[[ Records, beginning ]]

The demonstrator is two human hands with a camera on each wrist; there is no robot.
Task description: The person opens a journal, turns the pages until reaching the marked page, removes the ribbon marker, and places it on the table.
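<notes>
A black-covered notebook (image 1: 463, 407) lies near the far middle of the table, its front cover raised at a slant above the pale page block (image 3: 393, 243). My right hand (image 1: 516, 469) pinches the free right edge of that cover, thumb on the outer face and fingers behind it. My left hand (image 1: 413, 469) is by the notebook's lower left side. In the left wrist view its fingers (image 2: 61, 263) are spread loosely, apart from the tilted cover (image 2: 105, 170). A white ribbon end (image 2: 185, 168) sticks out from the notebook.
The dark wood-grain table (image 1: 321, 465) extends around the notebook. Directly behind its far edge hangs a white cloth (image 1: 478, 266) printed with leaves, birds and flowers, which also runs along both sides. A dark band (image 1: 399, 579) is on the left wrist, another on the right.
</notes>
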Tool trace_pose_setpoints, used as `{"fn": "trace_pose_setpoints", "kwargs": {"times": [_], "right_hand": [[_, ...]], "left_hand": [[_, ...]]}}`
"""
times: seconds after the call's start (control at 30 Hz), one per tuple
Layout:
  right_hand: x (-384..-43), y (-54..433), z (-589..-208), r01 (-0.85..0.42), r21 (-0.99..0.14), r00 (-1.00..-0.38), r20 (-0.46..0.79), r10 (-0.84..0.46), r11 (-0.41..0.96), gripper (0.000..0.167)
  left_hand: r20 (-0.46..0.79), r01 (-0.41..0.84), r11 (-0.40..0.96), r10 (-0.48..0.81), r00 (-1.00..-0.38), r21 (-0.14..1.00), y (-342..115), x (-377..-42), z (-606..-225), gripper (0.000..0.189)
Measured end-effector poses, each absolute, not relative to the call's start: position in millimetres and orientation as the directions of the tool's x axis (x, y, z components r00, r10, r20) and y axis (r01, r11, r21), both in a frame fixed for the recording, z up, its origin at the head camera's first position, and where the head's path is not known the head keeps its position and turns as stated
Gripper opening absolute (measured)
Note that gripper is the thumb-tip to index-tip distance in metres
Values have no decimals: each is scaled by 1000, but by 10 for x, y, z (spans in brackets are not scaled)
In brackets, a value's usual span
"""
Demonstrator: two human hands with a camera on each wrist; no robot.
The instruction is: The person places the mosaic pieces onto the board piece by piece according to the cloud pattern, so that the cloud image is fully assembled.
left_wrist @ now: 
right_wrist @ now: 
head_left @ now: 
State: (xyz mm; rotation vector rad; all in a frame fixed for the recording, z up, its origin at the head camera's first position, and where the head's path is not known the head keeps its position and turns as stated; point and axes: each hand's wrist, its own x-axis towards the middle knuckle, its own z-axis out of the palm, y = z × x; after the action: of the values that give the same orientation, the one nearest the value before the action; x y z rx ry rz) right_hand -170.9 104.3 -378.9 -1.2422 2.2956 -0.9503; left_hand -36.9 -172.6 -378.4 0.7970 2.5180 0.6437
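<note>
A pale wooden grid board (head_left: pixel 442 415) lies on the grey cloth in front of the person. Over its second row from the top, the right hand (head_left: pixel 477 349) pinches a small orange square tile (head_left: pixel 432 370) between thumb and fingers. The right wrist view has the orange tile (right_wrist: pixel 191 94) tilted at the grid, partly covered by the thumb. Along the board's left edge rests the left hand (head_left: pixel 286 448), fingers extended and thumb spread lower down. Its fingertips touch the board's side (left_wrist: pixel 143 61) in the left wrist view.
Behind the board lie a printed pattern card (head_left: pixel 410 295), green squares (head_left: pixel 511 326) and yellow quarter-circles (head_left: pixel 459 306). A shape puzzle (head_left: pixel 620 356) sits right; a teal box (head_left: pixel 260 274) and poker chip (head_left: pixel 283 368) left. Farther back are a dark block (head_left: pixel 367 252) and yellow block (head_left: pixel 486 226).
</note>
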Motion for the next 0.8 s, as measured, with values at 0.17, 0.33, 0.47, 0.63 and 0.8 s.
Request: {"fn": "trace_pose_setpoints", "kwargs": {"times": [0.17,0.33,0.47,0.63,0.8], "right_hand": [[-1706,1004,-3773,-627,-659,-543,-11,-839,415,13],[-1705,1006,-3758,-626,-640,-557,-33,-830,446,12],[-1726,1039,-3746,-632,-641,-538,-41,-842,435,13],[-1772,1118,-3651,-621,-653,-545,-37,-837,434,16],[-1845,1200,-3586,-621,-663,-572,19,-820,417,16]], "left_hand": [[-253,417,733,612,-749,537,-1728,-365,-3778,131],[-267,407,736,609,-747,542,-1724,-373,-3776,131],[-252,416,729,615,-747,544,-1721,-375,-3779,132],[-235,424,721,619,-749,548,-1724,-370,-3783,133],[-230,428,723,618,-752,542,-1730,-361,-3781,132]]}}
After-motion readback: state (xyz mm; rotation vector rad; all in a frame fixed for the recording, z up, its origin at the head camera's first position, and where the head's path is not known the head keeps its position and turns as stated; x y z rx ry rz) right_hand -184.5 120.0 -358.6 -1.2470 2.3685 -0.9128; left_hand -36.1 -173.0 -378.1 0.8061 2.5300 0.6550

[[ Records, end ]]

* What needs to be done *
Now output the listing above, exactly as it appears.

* Reply *
The demonstrator is two human hands with a camera on each wrist; there is no robot.
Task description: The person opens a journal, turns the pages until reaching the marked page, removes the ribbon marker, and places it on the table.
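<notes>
A black-covered notebook (image 1: 463, 407) lies near the far middle of the table, its front cover raised at a slant above the pale page block (image 3: 393, 243). My right hand (image 1: 516, 469) pinches the free right edge of that cover, thumb on the outer face and fingers behind it. My left hand (image 1: 413, 469) is by the notebook's lower left side. In the left wrist view its fingers (image 2: 61, 263) are spread loosely, apart from the tilted cover (image 2: 105, 170). A white ribbon end (image 2: 185, 168) sticks out from the notebook.
The dark wood-grain table (image 1: 321, 465) extends around the notebook. Directly behind its far edge hangs a white cloth (image 1: 478, 266) printed with leaves, birds and flowers, which also runs along both sides. A dark band (image 1: 399, 579) is on the left wrist, another on the right.
</notes>
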Tool trace_pose_setpoints, used as `{"fn": "trace_pose_setpoints", "kwargs": {"times": [_], "right_hand": [[_, ...]], "left_hand": [[_, ...]]}}`
"""
times: seconds after the call's start (control at 30 Hz), one per tuple
Layout:
  right_hand: x (-384..-43), y (-54..433), z (-589..-208), r01 (-0.85..0.42), r21 (-0.99..0.14), r00 (-1.00..-0.38), r20 (-0.46..0.79), r10 (-0.84..0.46), r11 (-0.41..0.96), gripper (0.000..0.167)
  left_hand: r20 (-0.46..0.79), r01 (-0.41..0.84), r11 (-0.40..0.96), r10 (-0.48..0.81), r00 (-1.00..-0.38), r21 (-0.14..1.00), y (-342..115), x (-377..-42), z (-606..-225), gripper (0.000..0.189)
Measured end-effector poses, each absolute, not relative to the call's start: position in millimetres and orientation as the directions of the tool's x axis (x, y, z components r00, r10, r20) and y axis (r01, r11, r21), both in a frame fixed for the recording, z up, its origin at the head camera's first position, and where the head's path is not known the head keeps its position and turns as stated
Gripper opening absolute (measured)
Note that gripper is the thumb-tip to index-tip distance in metres
Values have no decimals: each is scaled by 1000, but by 10 for x, y, z (spans in brackets are not scaled)
In brackets, a value's usual span
"""
Demonstrator: two human hands with a camera on each wrist; no robot.
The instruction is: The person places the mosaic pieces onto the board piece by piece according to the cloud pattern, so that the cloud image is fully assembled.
left_wrist @ now: 
right_wrist @ now: 
head_left @ now: 
State: (xyz mm; rotation vector rad; all in a frame fixed for the recording, z up, its origin at the head camera's first position, and where the head's path is not known the head keeps its position and turns as stated; point and axes: each hand's wrist, its own x-axis towards the middle knuckle, its own z-axis out of the palm, y = z × x; after the action: of the values that give the same orientation, the one nearest the value before the action; x y z rx ry rz) right_hand -170.9 104.3 -378.9 -1.2422 2.2956 -0.9503; left_hand -36.9 -172.6 -378.4 0.7970 2.5180 0.6437
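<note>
A pale wooden grid board (head_left: pixel 442 415) lies on the grey cloth in front of the person. Over its second row from the top, the right hand (head_left: pixel 477 349) pinches a small orange square tile (head_left: pixel 432 370) between thumb and fingers. The right wrist view has the orange tile (right_wrist: pixel 191 94) tilted at the grid, partly covered by the thumb. Along the board's left edge rests the left hand (head_left: pixel 286 448), fingers extended and thumb spread lower down. Its fingertips touch the board's side (left_wrist: pixel 143 61) in the left wrist view.
Behind the board lie a printed pattern card (head_left: pixel 410 295), green squares (head_left: pixel 511 326) and yellow quarter-circles (head_left: pixel 459 306). A shape puzzle (head_left: pixel 620 356) sits right; a teal box (head_left: pixel 260 274) and poker chip (head_left: pixel 283 368) left. Farther back are a dark block (head_left: pixel 367 252) and yellow block (head_left: pixel 486 226).
</note>
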Motion for the next 0.8 s, as measured, with values at 0.17, 0.33, 0.47, 0.63 and 0.8 s.
Request: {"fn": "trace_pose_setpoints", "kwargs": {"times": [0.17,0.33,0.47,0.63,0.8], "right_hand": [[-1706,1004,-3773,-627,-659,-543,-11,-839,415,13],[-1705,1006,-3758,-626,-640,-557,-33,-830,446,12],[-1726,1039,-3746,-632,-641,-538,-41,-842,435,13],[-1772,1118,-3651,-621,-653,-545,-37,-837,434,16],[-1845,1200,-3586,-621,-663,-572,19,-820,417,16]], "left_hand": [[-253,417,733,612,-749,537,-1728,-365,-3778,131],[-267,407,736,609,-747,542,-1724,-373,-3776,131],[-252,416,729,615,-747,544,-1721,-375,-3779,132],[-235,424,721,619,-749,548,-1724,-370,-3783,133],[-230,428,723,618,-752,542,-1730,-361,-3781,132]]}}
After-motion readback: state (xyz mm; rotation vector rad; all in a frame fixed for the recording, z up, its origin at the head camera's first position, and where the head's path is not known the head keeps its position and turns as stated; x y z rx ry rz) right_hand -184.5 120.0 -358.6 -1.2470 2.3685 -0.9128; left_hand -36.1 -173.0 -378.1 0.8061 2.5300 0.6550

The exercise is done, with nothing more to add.